You say your are new to handgun shooting. Perhaps let someone else shoot the gun. I would do this before messing with the sights. I think you are on the right track about finding the right grip. I am sure there are some YOUTUBE videos to help you get started until you can maybe find a good training class. Good Luck, you have purchased a fantastic pistol. Great Start.


----------



## pic (Nov 14, 2009)

*What distance are you shooting from ? *
Examine the gun carefully for any broken parts
Does the Barrel at the muzzle have excessive play (wiggle) ?
Not sure if there's a barrel bushing on that gun.


----------



## Minorcan (Apr 18, 2020)

When I first got my 92 I thought that the ghost slide would reduce rearward momentum and thus recoil. It does but it doesn’t eliminate it. There is still a lot of mass moving rearward and the bullet stays in that longer barrel for a longer period of time. This can appear that the pistol is shooting high but in reality a better grip and learning the weapon can make a big difference. Once I learned this mI or miracle occurred, my weapon shoots where I point it, (most of time ... LOL).


----------



## SSGN_Doc (Mar 12, 2020)

If the pistol is shooting high “across three different shooters” then it is likely the sights. You could shoot it from a sandbag rest on a bench to better eliminate shooter influence on point of impact vs point of aim.

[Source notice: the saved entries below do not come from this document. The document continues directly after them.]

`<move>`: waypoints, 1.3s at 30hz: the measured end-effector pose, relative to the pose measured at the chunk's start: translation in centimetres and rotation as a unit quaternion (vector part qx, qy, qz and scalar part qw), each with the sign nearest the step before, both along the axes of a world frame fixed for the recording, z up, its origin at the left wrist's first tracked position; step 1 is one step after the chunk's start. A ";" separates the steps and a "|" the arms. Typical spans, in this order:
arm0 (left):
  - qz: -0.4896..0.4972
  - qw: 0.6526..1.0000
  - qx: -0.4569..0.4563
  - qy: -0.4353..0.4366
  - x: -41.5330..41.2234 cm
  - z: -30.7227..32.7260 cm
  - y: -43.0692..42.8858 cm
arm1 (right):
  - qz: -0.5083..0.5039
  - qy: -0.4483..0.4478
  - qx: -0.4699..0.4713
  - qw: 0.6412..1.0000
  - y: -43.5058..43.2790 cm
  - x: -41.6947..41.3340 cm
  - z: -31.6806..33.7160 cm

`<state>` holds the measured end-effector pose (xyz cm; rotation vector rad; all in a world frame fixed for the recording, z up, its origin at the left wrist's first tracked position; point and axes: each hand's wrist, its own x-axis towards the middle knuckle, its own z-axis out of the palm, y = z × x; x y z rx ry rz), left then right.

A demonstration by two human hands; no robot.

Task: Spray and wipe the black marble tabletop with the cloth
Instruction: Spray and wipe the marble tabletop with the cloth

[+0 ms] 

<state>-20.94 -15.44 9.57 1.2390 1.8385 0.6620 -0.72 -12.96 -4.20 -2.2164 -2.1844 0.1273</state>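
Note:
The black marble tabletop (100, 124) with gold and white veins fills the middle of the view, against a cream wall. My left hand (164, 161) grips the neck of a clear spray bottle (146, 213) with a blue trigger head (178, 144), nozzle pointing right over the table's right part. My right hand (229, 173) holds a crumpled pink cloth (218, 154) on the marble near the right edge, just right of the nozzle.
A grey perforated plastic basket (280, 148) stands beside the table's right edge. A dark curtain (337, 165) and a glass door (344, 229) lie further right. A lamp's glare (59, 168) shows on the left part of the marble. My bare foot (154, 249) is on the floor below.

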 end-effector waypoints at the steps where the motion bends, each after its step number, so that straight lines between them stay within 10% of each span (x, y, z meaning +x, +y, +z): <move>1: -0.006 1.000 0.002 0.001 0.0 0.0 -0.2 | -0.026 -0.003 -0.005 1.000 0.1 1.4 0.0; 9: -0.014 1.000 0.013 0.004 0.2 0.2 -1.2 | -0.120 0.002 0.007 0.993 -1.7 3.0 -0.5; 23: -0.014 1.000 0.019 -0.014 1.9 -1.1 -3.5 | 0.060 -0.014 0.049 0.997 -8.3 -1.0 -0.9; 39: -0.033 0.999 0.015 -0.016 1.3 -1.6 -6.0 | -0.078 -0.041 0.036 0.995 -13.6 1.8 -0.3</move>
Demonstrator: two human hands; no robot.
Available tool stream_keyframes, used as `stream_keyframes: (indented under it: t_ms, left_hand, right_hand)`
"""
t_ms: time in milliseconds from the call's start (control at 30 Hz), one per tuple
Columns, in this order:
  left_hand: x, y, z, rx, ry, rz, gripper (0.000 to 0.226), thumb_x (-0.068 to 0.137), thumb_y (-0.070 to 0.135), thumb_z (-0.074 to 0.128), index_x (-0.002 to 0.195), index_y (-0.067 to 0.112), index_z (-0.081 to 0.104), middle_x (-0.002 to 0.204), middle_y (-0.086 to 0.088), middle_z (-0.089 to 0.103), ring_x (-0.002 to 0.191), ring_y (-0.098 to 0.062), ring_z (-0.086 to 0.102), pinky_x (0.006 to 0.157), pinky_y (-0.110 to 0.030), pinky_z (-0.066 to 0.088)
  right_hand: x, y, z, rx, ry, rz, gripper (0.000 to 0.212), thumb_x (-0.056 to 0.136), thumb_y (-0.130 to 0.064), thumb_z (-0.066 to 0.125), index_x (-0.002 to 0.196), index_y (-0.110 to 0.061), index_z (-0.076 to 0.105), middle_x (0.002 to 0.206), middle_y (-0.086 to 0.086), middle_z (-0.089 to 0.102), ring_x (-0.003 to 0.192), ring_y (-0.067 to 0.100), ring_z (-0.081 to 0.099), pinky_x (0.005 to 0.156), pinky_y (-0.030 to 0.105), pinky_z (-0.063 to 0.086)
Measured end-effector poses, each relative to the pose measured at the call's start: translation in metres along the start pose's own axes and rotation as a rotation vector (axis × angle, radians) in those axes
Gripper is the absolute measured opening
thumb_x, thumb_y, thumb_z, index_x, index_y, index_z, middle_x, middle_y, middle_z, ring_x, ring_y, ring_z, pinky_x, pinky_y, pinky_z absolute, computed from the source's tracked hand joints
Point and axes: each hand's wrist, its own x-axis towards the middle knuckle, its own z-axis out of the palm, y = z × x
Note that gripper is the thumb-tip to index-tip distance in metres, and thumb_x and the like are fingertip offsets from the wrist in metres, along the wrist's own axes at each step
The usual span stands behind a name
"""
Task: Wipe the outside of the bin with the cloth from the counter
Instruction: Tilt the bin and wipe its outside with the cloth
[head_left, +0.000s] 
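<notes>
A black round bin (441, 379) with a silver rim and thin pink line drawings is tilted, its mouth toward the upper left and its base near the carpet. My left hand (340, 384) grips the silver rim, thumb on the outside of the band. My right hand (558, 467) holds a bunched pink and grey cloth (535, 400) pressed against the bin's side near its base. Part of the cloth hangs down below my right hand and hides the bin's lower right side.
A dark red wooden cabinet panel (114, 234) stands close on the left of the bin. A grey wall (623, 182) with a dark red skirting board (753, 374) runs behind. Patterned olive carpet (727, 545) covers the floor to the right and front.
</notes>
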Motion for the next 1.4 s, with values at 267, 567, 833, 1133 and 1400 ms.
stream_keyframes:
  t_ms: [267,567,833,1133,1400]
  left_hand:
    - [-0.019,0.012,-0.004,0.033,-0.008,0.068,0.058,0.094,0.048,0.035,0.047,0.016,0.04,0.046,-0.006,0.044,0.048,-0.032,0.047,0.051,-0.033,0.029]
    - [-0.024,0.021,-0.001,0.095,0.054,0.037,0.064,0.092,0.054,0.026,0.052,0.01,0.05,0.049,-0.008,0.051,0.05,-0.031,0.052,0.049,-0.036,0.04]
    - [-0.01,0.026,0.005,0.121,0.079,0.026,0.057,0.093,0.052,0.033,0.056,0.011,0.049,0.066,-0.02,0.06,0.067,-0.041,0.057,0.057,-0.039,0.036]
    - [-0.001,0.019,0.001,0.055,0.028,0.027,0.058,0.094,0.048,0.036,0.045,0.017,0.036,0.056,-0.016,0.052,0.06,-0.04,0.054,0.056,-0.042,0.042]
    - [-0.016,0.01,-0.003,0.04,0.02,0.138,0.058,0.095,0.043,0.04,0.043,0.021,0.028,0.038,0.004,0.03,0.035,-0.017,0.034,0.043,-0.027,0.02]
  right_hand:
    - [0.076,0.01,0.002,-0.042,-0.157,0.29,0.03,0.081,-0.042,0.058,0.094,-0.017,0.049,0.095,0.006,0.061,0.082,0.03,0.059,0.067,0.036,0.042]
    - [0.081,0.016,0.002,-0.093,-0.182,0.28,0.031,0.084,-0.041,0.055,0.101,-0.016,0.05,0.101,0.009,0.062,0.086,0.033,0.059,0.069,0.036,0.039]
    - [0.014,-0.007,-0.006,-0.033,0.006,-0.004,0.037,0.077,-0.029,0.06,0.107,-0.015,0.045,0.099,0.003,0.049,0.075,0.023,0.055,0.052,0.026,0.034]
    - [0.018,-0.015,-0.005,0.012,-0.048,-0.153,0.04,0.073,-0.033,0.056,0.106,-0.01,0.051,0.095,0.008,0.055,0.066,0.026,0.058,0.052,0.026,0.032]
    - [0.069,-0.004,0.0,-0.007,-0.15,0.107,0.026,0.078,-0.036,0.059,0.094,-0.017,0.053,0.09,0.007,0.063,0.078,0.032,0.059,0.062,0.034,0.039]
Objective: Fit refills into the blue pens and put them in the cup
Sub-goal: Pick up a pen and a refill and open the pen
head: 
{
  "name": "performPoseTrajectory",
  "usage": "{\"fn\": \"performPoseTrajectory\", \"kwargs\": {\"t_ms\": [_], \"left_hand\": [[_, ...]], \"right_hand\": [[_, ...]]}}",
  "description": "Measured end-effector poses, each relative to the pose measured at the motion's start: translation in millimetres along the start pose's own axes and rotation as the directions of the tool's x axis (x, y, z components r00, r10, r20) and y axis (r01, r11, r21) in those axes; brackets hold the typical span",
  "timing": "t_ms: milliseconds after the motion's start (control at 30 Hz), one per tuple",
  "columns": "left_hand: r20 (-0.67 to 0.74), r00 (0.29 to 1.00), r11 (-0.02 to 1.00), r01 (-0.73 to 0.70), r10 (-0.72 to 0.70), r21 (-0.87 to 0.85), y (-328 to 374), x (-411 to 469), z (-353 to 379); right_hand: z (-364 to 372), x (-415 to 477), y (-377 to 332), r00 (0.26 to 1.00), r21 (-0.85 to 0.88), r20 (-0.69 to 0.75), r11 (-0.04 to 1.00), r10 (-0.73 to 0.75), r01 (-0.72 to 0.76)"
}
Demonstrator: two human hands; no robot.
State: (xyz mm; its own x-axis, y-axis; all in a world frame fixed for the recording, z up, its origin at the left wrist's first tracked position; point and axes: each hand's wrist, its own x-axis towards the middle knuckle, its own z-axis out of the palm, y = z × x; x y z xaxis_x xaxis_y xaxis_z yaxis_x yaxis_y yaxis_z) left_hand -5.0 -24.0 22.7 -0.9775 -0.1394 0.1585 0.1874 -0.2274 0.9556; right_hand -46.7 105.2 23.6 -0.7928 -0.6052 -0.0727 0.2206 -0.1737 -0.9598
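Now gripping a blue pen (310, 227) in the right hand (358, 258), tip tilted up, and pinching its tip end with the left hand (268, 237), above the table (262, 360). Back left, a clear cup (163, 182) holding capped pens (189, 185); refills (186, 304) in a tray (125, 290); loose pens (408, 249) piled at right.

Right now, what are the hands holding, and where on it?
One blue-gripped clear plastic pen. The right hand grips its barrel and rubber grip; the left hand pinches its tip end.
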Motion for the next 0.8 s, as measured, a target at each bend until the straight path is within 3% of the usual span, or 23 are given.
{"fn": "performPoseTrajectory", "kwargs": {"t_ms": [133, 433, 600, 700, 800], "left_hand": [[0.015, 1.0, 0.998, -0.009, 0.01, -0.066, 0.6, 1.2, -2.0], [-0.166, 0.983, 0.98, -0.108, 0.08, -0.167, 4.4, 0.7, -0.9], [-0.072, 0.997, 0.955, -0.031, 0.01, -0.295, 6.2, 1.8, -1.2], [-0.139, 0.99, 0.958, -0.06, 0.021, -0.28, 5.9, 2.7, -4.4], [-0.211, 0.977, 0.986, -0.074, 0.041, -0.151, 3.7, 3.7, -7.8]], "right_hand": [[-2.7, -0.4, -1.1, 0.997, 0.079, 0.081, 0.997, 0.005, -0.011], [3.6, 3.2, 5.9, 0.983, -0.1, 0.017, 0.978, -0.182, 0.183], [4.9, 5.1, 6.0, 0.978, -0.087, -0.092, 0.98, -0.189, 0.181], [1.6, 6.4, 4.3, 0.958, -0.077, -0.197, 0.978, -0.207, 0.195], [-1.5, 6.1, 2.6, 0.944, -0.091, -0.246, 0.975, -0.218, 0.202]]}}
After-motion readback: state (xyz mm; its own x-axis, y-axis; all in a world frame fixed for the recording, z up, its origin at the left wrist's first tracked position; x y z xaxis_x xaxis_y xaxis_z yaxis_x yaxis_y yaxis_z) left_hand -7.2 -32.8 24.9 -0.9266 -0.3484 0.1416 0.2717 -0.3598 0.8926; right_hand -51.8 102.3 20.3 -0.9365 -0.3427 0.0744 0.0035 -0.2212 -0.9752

if it persists, then you have pretty much the options already discussed.
-gunsmith to raise the front sight by adding material.
- lower rear sight or adjustable rear sight that can go lower than the current sight

might be worth a trip to a gunsmith to see if other heights of rear sight are available to fit in the rear dovetail. Some pistols do have multiple heights of sights available to help with POI when one of the sights is permanent.


----------



## pic (Nov 14, 2009)

SSGN_Doc said:


> If the pistol is shooting high "across three different shooters" then it is likely the sights. You could shoot it from a sandbag rest on a bench to better eliminate shooter influence on point of impact vs point of aim.
> 
> if it persists, then you have pretty much the options already discussed.
> -gunsmith to raise the front sight by adding material.
> ...


DOC ,
At what distances does it become an issue?
If we are talking 100 ft with consistent groups, is there really an issue?
What distance is the OP shooting consistently higher in his inquiry?
We haven't established a distance.
IF I missed it in the the above posts. , I apologize.


----------



## SSGN_Doc (Mar 12, 2020)

It shouldn’t be a 10 inch HIGH issue at any range.

In a mechanical rest with a 115 gr 9mm bullet zeroed at 50 yards and with a muzzle velocity of 1200 FPS, the bullet should be about 0.11 inches high at 25 yds and lower to the point of sight height above bore as you get closer to the muzzle. At 100yds the bullet should have dropped about 8-9”.


----------



## SSGN_Doc (Mar 12, 2020)

Link to ballistic calculator.

http://www.shooterscalculator.com/b...m+Luger+115+grain+FMJ&submitst=+Create+Chart+


----------



## pic (Nov 14, 2009)

SSGN_Doc said:


> It shouldn't be a 10 inch HIGH issue at any range.
> 
> In a mechanical rest with a 115 gr 9mm bullet zeroed at 50 yards and with a muzzle velocity of 1200 FPS, the bullet should be about 0.11 inches high at 25 yds and lower to the point of sight height above bore as you get closer to the muzzle. At 100yds the bullet should have dropped about 8-9".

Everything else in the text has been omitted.